Mark Cuban proposes instituting a $0.25 per share tax on stock trades. Both sides of the trade, so it’s effectively a $0.50 tax per share.

bq.If you dont think the company you are buying is worth at least a quarter more than what you are paying , why are you buying shares ?

I can see a few effects right off the bat. First of all, nobody would buy a low-priced stock. Liquidity would evaporate for anything priced under $10/share, maybe for anything undrer $25 / share. Why would you accept a 1%, or 2.5% slippage on a trade? I don’t think Cuban’s proposal has any realistic chance of being implemented, even at a penny per share, but if it were, every company on the NYSE, AMEX and NASDAQ would start doing reverse splits to get their share price to a point where you aren’t investing from a gigantic loss.

If the data in this chart are accurate, stocks on average have returned 2%-2.5% annually (before dividends but after adjusting for inflation) over the last 140 years. If that’s correct… well, you do the math.

Second, people already pay capital gains tax, but only if they make money. Cuban wants to tax the losers as well as the winners.

Finally, what would you do with the money? Cuban proposes “giving to Main Street”, but what does that mean? Institute a national dividend? Most people can’t manage money to begin with. Pay down the national debt, as some commenters proposed? A fine idea, but after the first couple years, then what? Have the Treasury play in the derivatives market. Mark Cuban must be insane. How did he get from dismissing day traders to endorsing speculation by the government? And what makes him think that the US Treasury would fare any better at speculation than, say, Lehman Brothers? What good does it do to be short the market if the other side of the contract goes bust?

In any case, we had such a system in place previously. It wasn’t that long ago that most brokerages charged $25 or more in commissions on each trade. For a hundred shares, the kind of lots that small investors work with, that’s a quarter a share.

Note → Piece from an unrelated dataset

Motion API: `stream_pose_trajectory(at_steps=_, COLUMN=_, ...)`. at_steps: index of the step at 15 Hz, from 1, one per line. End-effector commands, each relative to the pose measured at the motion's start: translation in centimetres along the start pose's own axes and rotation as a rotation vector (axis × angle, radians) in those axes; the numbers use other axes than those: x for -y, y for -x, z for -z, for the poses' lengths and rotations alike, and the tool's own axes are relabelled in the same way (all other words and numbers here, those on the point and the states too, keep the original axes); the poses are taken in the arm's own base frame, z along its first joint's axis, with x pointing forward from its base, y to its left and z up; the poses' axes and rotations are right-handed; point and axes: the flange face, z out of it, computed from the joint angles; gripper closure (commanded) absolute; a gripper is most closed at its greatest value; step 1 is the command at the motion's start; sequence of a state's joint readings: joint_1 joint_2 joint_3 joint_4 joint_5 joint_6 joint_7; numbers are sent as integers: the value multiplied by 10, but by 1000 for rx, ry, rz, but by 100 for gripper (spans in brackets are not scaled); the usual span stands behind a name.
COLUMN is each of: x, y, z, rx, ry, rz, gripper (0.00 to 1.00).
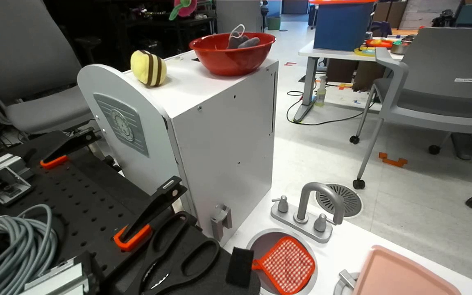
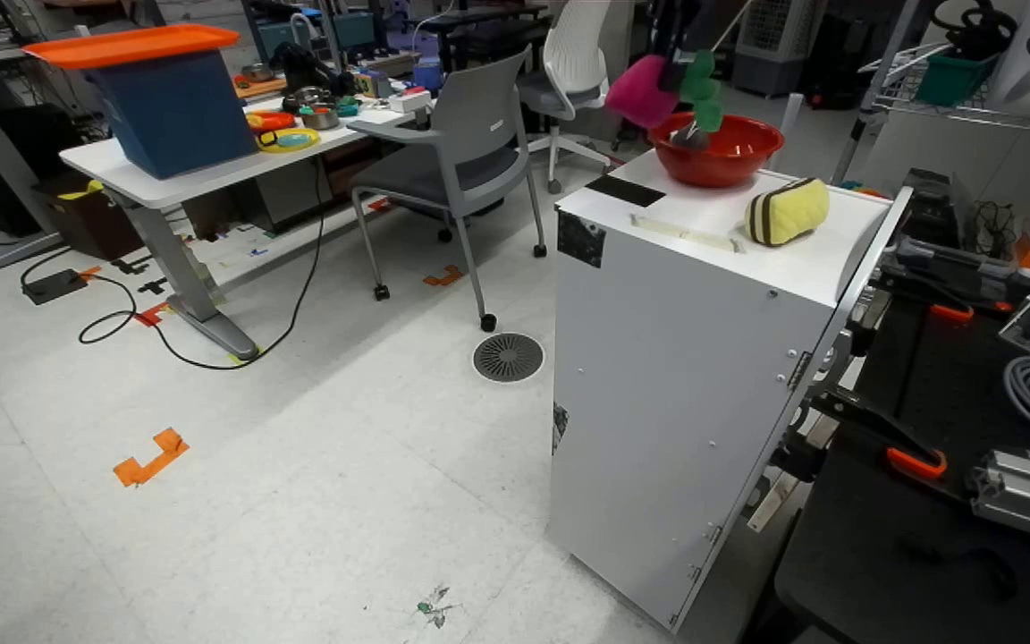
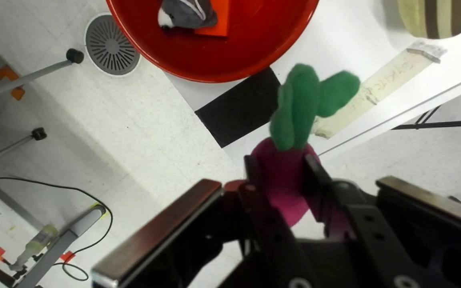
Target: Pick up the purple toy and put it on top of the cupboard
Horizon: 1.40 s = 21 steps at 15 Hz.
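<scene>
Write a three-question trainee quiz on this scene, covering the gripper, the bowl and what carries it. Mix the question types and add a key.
1. What does the gripper hold?
(a) the faucet
(b) the purple plush toy
(c) the black scissors

2. True or false: the yellow striped plush lies outside the red bowl.

3. Fill in the blank: in both exterior views, the red bowl stands on top of the white ____.

Key
1. b
2. True
3. cupboard
</scene>
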State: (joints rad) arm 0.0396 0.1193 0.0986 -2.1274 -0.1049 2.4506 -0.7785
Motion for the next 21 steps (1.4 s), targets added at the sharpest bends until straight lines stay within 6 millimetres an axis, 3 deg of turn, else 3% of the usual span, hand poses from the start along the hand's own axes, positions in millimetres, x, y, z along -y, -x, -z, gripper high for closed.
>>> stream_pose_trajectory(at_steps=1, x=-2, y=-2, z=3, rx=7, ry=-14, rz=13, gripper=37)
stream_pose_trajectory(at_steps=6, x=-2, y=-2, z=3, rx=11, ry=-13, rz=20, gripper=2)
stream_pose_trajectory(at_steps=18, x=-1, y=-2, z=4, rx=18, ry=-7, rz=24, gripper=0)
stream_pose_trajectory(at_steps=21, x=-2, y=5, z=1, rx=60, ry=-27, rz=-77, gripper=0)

It wasn’t a tax, it just went to the brokerages’ bottom line. Cuban acts like the market’s never crashed before. So you held P&G and were down 30% at one point yesterday? If you held the stock, so what? You’re down a few percent. Cuban purports to be an investor and freaks out when the market goes totally irrational for a couple hours.

It’s a correction. If you really are a long-term investor, that means that stocks are going on sale.